## [Directions]
For the material below, output exactly the span from the line with "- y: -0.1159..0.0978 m" to the line with "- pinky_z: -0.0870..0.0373", including both, and nothing besides.

## [Data provided]
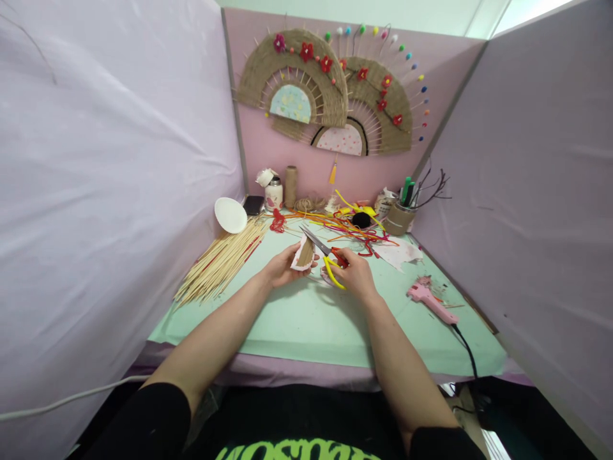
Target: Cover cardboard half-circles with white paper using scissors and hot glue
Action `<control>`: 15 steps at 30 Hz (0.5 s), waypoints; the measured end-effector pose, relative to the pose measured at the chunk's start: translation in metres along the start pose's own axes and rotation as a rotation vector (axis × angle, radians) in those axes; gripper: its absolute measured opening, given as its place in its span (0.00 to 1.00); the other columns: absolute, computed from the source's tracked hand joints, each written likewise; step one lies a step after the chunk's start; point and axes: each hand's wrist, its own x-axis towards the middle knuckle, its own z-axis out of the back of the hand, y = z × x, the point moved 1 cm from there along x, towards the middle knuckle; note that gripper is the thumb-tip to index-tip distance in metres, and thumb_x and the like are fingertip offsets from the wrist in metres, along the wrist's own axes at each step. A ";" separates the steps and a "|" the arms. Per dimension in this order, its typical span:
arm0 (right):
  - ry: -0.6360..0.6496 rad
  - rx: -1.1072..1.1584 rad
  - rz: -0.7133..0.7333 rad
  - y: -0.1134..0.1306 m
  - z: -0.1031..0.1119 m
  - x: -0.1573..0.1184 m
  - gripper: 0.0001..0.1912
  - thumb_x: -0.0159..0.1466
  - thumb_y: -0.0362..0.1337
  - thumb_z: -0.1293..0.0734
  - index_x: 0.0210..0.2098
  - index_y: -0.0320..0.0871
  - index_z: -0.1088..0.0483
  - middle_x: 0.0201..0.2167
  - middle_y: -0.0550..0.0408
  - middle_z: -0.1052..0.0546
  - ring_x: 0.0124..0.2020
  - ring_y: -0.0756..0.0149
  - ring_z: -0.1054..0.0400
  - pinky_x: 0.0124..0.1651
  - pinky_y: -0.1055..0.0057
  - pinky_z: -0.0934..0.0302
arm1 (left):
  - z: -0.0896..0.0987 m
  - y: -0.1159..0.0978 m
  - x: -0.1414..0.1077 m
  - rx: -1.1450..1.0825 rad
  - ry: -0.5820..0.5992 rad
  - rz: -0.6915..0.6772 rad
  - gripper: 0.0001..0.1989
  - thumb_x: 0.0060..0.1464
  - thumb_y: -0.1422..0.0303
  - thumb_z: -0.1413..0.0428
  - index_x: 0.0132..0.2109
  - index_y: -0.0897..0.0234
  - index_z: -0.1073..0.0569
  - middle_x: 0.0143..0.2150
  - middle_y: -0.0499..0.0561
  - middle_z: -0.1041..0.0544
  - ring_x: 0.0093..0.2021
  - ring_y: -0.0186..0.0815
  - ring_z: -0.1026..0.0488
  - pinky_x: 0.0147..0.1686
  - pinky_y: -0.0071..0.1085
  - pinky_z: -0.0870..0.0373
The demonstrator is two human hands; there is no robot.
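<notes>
Left hand (280, 269) pinches a pale-edged brown piece (305, 253); right hand (357, 276) grips 1 pair of scissors (322, 247). Green lettering (297, 450) on the black shirt (297, 409) is cropped, unreadable.

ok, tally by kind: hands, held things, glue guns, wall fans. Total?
Left hand and right hand: 2
Held cardboard piece: 1
Held scissors: 1
Glue gun: 1
Left fan and right fan: 2
Total: 7

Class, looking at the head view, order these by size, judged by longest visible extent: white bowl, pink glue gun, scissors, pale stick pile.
1. Pale stick pile
2. Scissors and pink glue gun: too alike to rank
3. White bowl
</notes>
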 end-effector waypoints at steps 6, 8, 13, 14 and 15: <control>0.029 -0.055 0.019 0.000 0.001 0.000 0.15 0.55 0.50 0.33 0.32 0.45 0.32 0.23 0.60 0.31 0.24 0.69 0.44 0.28 0.73 0.53 | 0.001 0.000 0.001 -0.004 -0.006 -0.002 0.18 0.61 0.62 0.53 0.47 0.73 0.28 0.41 0.62 0.23 0.34 0.36 0.24 0.32 0.28 0.30; 0.039 -0.068 0.017 0.001 0.001 0.000 0.14 0.55 0.50 0.34 0.30 0.45 0.32 0.22 0.60 0.32 0.23 0.70 0.45 0.28 0.73 0.54 | 0.002 0.000 0.001 -0.003 -0.014 0.004 0.18 0.61 0.62 0.52 0.46 0.73 0.28 0.40 0.62 0.22 0.33 0.35 0.24 0.32 0.28 0.30; -0.061 -0.063 -0.148 -0.008 0.006 0.003 0.14 0.56 0.49 0.35 0.33 0.45 0.34 0.26 0.57 0.28 0.26 0.67 0.39 0.29 0.72 0.51 | 0.002 -0.001 0.001 -0.015 0.022 0.009 0.17 0.59 0.63 0.52 0.48 0.71 0.28 0.42 0.61 0.22 0.34 0.37 0.24 0.33 0.30 0.29; -0.079 -0.101 -0.208 -0.011 0.009 0.004 0.14 0.57 0.49 0.35 0.34 0.45 0.34 0.28 0.56 0.27 0.27 0.66 0.38 0.30 0.72 0.50 | 0.001 -0.002 0.000 -0.017 0.041 0.013 0.17 0.59 0.63 0.52 0.48 0.71 0.28 0.42 0.61 0.22 0.35 0.37 0.23 0.33 0.30 0.29; -0.081 -0.158 -0.273 -0.015 0.012 0.005 0.14 0.57 0.48 0.35 0.35 0.44 0.33 0.30 0.54 0.26 0.29 0.65 0.36 0.30 0.72 0.50 | 0.001 -0.002 0.000 -0.017 0.061 0.021 0.18 0.59 0.63 0.52 0.48 0.72 0.28 0.43 0.62 0.22 0.36 0.38 0.23 0.34 0.30 0.29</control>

## [Response area]
  - y: -0.1159..0.0978 m
  - x: -0.1414..0.1077 m
  - rx: -1.1450..1.0825 rad
  - ry: -0.5820..0.5992 rad
  - rz: -0.6915..0.6772 rad
  - gripper: 0.0001..0.1989
  - thumb_x: 0.0060..0.1464
  - thumb_y: -0.1422..0.0303
  - thumb_z: -0.1413..0.0428
  - index_x: 0.0132..0.2109
  - index_y: -0.0897..0.0234
  - index_z: -0.1073..0.0569
  - middle_x: 0.0143..0.2150
  - middle_y: -0.0499..0.0561
  - middle_z: -0.1041..0.0544
  - ring_x: 0.0093..0.2021
  - ring_y: -0.0186..0.0815
  - ring_z: -0.1026..0.0488
  - pinky_x: 0.0147..0.1686
  - pinky_y: -0.0071..0.1085
  - pinky_z: -0.0870..0.0373

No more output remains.